For the PTH map we need to filter Linux nodes. But implementing this in such a way that will enable filtering in the other maps as well and in a dynamic manner so that the implementation will be independent from the specific filters seems to be the most extensible way to do so. Why? It will enable easy development of filtering in the "infection map" page (for example, hide all nodes whose name starts with "bla", or hide all unexploited machines, etc...). Also, if we add a new exploit for which a map is relevant, like PTH. Or maybe a map of all monkeys which used exploit XYZ. etc etc...

DDR of solution

  1. Add the nodes, edges and monkeys to the Models class. (2)
  2. Replace direct calls to mongo with DAL calls via mongoengine (1)
  3. Add 3 possible get URL params: node_filter, monkey_filter, edge_filter. The URL for PTH map for example will be: 1.1.1.1:5000/api/netmap?node_filter={'os':'Windows'}&monkey_filter={'os':'Windows'}. (2)
  4. Translate JSON parameters (dynamically) to mongoengine filtering. This will require clever use of .exclude. and will require extensive error handling (for bad filters). (3)
  5. Cover new logic with UTs. (1)

IMG_20190507_184741

@danielguardicore

danielguardicore commented 5 years ago

Why are we making the filter very generic?

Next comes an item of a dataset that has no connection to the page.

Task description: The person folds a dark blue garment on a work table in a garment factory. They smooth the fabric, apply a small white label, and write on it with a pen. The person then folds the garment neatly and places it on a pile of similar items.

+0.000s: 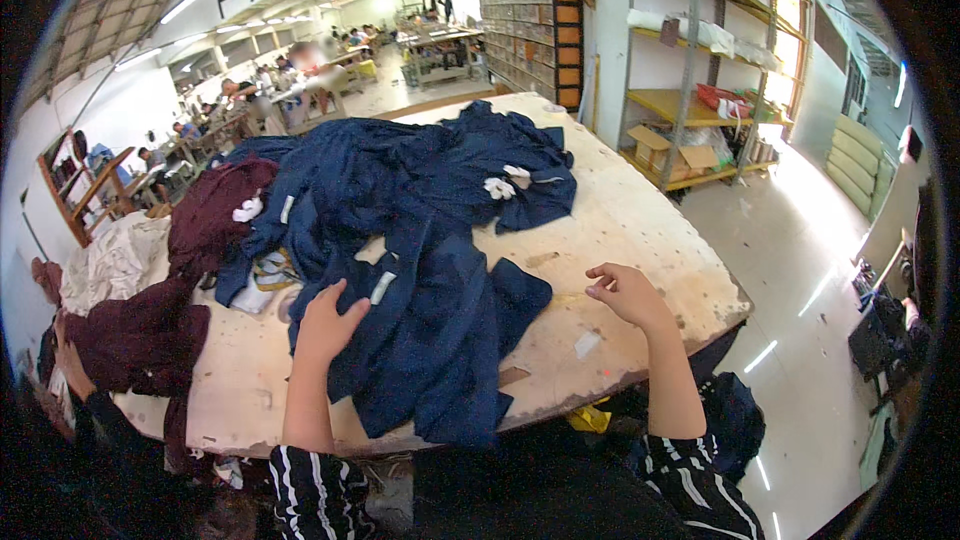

ShayNehmad commented 5 years ago

@danielguardicore 3 main reasons, by importance:

  1. OCP - This will adhere strongly to OCP. If we would like to add another map which is only relevant for exploit X (just like PTH) or add filters to the regular infection map (which I think is a cool possible improvement to the map, stuff like see only linux nodes or nodes named X or nodes that we got to via exploit Y...) this lays the infrastructure for that. It will be easy to add these features in a matter of hours without any changes to the back-end - just add URL parameters from the UI.
  2. Testability - It will be significantly easier to test the filter if it's generic and decoupled from the specific exploit logic.
  3. Cohesion with #210 - this will enable us to move more parts to using the DAL in a rather elegant way, instead of cluttering the DAL with specific implementations for specific cases.

It does carry a few costs, mainly the cost of another "mechanism" in the backend; we will need to parse the JSON parameter and translate it to a DAL request. I think it won't be too hard but I don't know how to implement it.